His unwise reunion with Lord Alfred “Bosie” Douglas, the young man whose father accused him of being a sodomite and single-handedly brought about his ruin in 1895, sets into motion the downward trajectory of the three remaining years of his life. The fallen author attempts to reconcile with his wife Constance (Emily Watson) in order to reunite with his two sons (who, at the film’s opening, we see Wilde telling a bedtime story), but the damage has already been done. The longer his relationship with Bosie progresses, the more easily the audience can detect its danger. Wilde’s last days of exile in France are characterized by a search for “purple hours,” fleeting moments of happiness through drugs, alcohol, and male companionship. His love for life, and all the debauchery that comes with it, is still tangible, but outside the means of his small allowance.
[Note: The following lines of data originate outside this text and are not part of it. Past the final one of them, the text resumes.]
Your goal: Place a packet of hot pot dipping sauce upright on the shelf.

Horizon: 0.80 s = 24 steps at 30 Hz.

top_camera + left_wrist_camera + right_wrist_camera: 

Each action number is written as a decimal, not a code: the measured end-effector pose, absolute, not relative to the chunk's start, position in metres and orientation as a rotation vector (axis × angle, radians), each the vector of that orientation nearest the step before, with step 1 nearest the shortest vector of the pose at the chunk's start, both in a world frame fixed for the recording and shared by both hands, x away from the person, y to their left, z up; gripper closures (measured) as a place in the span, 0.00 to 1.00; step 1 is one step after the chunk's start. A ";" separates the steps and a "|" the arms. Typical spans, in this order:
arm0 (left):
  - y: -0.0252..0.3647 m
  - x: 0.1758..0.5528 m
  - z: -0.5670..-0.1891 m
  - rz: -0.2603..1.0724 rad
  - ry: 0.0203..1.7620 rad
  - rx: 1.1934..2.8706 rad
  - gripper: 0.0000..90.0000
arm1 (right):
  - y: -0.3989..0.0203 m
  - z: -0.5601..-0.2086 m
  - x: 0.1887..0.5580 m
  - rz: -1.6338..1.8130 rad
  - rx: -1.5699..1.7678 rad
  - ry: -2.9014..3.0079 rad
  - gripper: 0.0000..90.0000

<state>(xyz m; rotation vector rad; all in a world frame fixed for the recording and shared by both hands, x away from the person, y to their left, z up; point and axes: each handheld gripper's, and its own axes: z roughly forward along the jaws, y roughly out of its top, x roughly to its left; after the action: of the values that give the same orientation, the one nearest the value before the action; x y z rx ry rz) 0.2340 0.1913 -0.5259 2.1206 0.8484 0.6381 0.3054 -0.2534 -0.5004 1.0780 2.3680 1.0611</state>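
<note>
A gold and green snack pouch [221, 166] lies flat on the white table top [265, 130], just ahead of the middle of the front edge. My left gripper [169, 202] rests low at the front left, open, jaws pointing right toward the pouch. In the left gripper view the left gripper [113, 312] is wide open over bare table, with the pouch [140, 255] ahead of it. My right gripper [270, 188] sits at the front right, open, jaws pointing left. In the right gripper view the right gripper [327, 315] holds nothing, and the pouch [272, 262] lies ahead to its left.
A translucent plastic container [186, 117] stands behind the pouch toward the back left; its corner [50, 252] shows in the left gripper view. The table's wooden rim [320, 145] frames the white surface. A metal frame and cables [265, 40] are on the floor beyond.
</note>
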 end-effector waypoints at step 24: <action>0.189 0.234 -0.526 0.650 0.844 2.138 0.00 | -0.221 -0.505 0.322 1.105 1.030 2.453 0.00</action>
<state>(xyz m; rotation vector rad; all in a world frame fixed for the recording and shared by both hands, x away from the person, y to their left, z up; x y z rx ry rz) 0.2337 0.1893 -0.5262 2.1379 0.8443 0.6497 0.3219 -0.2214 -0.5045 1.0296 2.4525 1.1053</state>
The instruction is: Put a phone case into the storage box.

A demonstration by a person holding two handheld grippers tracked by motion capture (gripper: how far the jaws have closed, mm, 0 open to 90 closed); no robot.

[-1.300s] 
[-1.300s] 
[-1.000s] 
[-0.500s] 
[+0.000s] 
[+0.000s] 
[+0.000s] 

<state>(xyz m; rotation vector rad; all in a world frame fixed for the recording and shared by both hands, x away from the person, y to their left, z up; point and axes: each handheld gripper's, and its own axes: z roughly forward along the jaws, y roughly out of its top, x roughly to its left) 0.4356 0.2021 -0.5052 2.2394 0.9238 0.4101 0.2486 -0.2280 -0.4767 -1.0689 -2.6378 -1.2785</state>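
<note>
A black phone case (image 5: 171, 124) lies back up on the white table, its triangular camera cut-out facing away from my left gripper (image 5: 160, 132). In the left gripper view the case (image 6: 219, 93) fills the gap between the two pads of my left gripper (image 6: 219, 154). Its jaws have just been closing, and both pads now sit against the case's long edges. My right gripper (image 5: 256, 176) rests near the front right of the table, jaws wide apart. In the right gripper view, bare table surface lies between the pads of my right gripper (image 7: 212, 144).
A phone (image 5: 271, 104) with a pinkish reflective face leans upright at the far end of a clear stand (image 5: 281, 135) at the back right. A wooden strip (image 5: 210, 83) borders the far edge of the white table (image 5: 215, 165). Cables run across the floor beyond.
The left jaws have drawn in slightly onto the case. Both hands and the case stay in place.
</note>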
Where The Happy Prince triumphs is in Rupert Everett’s robust, full-bodied portrayal of Wilde. Having been fascinated with the Irish poet and playwright ever since he was a child, Everett shows a deep connection with his subject matter that goes beyond an openly gay actor playing a gay historical figure. Prior to his role in The Happy Prince, Everett portrayed key characters in film adaptations of An Ideal Husband (1999) and The Importance of Being Earnest (2002) as well as Wilde himself in the 2012 revival of David Hare’s The Judas Kiss. Everett was destined to play Wilde, as the passion with which he throws himself into the role can attest.
Even so, Everett’s fantastic portrayal of the Irish wit cannot make up for his shortcomings in the writing and filmmaking departments. One can imagine that it would be difficult to write lines for Oscar Wilde, arguably the greatest writer of his time, and although Everett tries and at times succeeds, it is at best an approximation—it is missing that special something that makes Wilde’s work so delectable.
The Happy Prince is Everett’s directorial debut, and it certainly shows. Choppy flashbacks between the past and present leave the audience confused and scrambling to piece scenes together into a cohesive timeline. The movie is full of awkward scene transitions and questionable stylistic choices, notably those invoked in the scenes leading up to Wilde’s demise. One thing cannot be denied, however, which is the film’s passion for its subject matter.
Although The Happy Prince is difficult to watch, both for its complexity of emotion and the empathy it manages to conjure for the late poet, it gives a respectful nod to Wilde’s struggle to be himself amid the injustice he faced at the hands of Victorian society and teaches us that there’s truly “no mystery so great as suffering.”